The rapid urban growth in many areas of the United States coupled with increased interest in the environment and home gardening have prompted ever-increasing numbers of homeowner questions to County Extension Service Agents. Many of these questions are seasonal in nature and are relatively easily answered assuming that one has horticultural training.
The Master Gardener program was designed to use the services of trained volunteers who have horticultural knowledge and a willingness to share that knowledge with other county residents through Cooperative Extension. The program was initiated in 1972 in Seattle. It seemed to David Gibby, King County Extension Agent, that keeping up with the growing number of gardening questions coming into his office was a losing battle. Dr. Gibby and Dr. Arlen Davison, then the Extension Plant Pathologist, put their minds to the problem and came up with plans for the initial season of a Master Gardener program. The guiding philosophy, as stated by Davison, was to develop a core of knowledgeable volunteers to assist Cooperative Extension in meeting the demand for reliable gardening information. They soon succeeded in meeting his desired objectives, in fact, they exceeded his expectations. And so it was that the Master Gardener Program began.

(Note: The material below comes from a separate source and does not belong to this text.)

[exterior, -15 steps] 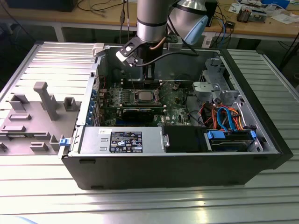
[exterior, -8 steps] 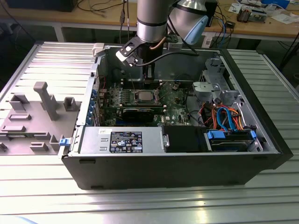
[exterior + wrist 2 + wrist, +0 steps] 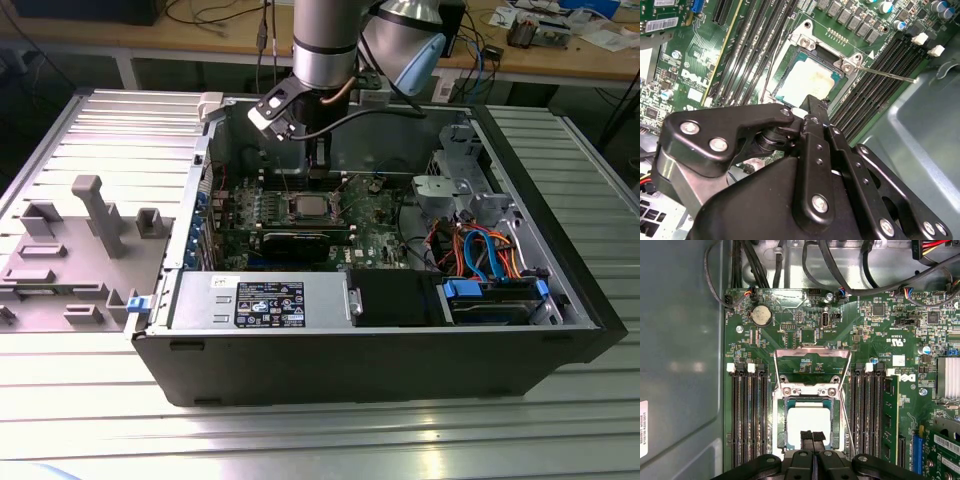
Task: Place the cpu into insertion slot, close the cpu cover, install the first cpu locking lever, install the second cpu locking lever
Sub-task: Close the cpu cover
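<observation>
The cpu (image 3: 809,422) lies flat in the socket of the green motherboard (image 3: 790,315), its silver-grey top showing through the window of the cpu cover (image 3: 808,390), which lies down around it. My gripper (image 3: 812,436) is shut with nothing between its fingers, its tips over one edge of the chip. In the second wrist view the gripper (image 3: 810,102) sits at the edge of the cpu (image 3: 807,80), framed by the cover (image 3: 805,42). One thin wire lever (image 3: 847,422) runs beside the socket and juts free (image 3: 890,75); another lever (image 3: 776,367) angles away. In the exterior view the gripper (image 3: 318,160) hangs over the cpu (image 3: 305,207).
Black memory slots (image 3: 745,415) flank the socket on both sides. Cables (image 3: 840,270) cross beyond the board, and the grey case wall (image 3: 680,365) is close. A black card (image 3: 295,240), a power supply (image 3: 260,300) and a drive cage (image 3: 490,290) fill the case. A grey fixture (image 3: 90,215) stands outside.
</observation>
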### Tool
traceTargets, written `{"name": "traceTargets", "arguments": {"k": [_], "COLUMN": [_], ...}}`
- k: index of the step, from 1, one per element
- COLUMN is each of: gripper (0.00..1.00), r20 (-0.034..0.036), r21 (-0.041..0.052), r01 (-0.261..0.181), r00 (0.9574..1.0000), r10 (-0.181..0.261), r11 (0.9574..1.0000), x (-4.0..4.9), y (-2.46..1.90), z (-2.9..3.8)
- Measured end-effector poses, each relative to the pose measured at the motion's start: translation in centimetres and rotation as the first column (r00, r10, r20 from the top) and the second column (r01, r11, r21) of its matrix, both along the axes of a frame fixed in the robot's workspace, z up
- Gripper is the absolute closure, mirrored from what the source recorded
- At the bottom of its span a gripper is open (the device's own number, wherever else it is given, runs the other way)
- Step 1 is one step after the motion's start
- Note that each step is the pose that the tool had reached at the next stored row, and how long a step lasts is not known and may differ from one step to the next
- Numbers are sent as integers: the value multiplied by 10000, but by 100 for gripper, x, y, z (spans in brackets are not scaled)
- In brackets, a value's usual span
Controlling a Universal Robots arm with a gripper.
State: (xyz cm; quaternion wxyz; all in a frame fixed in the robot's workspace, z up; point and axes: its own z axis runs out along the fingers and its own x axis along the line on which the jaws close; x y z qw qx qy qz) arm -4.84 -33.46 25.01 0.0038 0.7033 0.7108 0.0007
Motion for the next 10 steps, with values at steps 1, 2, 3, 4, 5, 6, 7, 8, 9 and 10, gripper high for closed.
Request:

Since that time, the Master Gardener program has grown and is now active in 45 states, the District of Columbia, and four Canadian provinces.
The Clemson Extension Master Gardener (CEMG) Program is administered by the Clemson University Cooperative Extension Service. Introduced in Charleston County in 1981, the program is now offered in 29 SC counties.
The CEMG Program is divided into two parts: instruction and service.
Instruction: Participants receive at least 40 hours of intensive, practical horticultural training during the Master Gardener Training Course (MGTC). Topics covered in the MGTC include soils and plant nutrition, entomology, plant physiology, plant pathology, vegetable gardening, tree and small fruit culture, lawn management, culture of woody ornamentals, and problem solving. Satisfying the instruction component requires regular classroom attendance and passing a final exam.
Service: Participants will donate at least 40 hours of educational service in order to complete the program and receive the title of "Clemson Extension Master Gardener".
Volunteer activities are coordinated through the local county Extension office. Volunteer activities, Master Gardener association meetings, Extension in-service trainings, and field trips offer Master Gardeners a wide range of opportunities to broaden their knowledge-base, develop new skills, exchange program ideas, and forge new friendships.